China is no longer a topic - it’s a dimension. On every issue, from global warming to the credit crisis, China and its impact can no longer be ignored, not as a subject apart to be left to experts, but as an integral component of the global picture, on which every analyst or commentator has to have an opinon.

And as we all do when we have to come up with an opinion on something of which we know nothing, we reach off the shelf for a ready-made answer. In the case of China, these are easy to find.

There is the cold-war image of China the sinister Communist dictatorship. There is the older racial image of the sinister ‘inscrutable’ Chinese. And for Africa, there is the image of the voracious Chinese imperialist, concerned only to rape the ‘eternal victim, the dark continent’, of its precious resources. (see ‘Fu Manchu versus Dr Livingstone in the Dark Continent?' by Emma Mawdsley.)
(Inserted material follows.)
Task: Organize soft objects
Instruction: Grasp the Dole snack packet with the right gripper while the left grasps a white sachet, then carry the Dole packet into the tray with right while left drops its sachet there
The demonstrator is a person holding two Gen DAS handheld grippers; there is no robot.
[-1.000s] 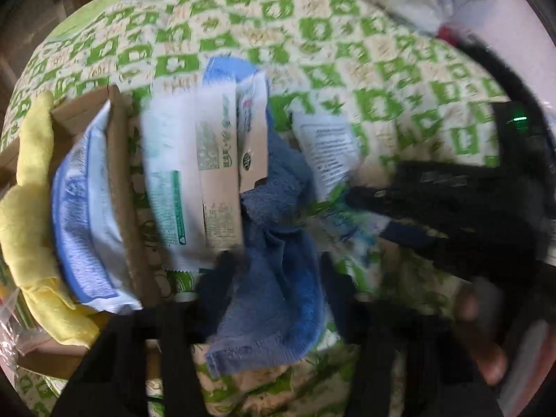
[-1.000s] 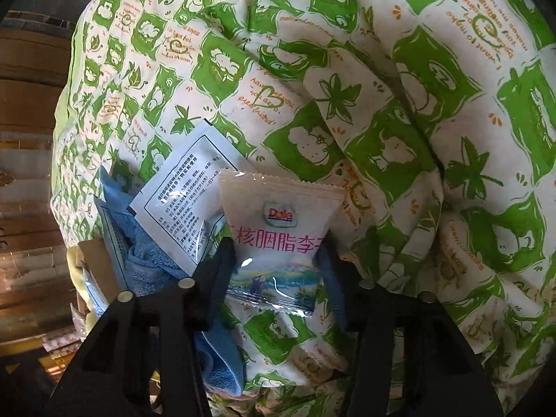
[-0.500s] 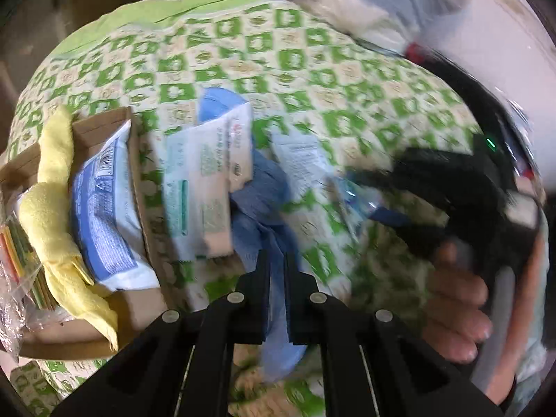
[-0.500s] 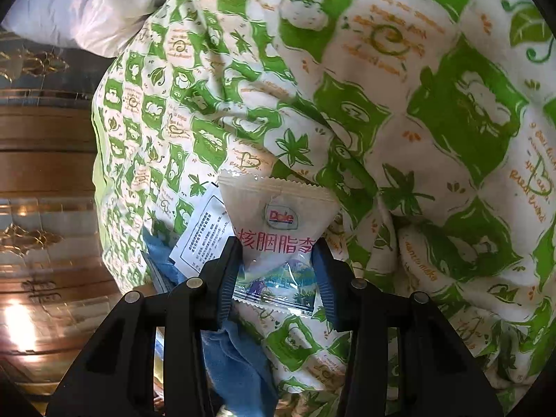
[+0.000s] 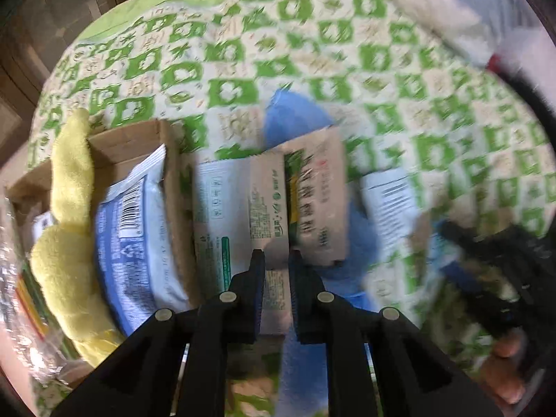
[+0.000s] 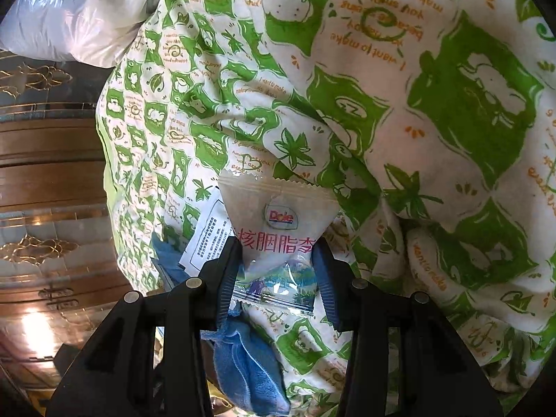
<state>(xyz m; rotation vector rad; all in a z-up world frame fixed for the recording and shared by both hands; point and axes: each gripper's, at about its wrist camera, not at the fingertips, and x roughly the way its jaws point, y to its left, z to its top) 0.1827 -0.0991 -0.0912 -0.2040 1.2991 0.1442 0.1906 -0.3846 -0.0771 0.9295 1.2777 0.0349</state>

There are few other important global players whose affairs are so exclusively analysed on the basis of ignorance and stereotype. Across the world, those who follow international politics are aware of the major policy debates in Washington between neo-cons, traditionalists and ‘multilateralists’. The ebb and flow of federalist currents in the EU are common knowledge. Even the revival of Russian assertiveness under Putin can be analysed as a modern trend, without invoking the ghost of Stalin or images of the Russian Bear.

But as Mark Leonard, Director of what calls itself ‘the first pan-European thinktank’, asks us in his recent book, ‘how many of us can name more than a handful of contemporary Chinese writers and thinkers?’ Indeed, if we are honest, ‘a handful’ would be generous where most of us are concerned.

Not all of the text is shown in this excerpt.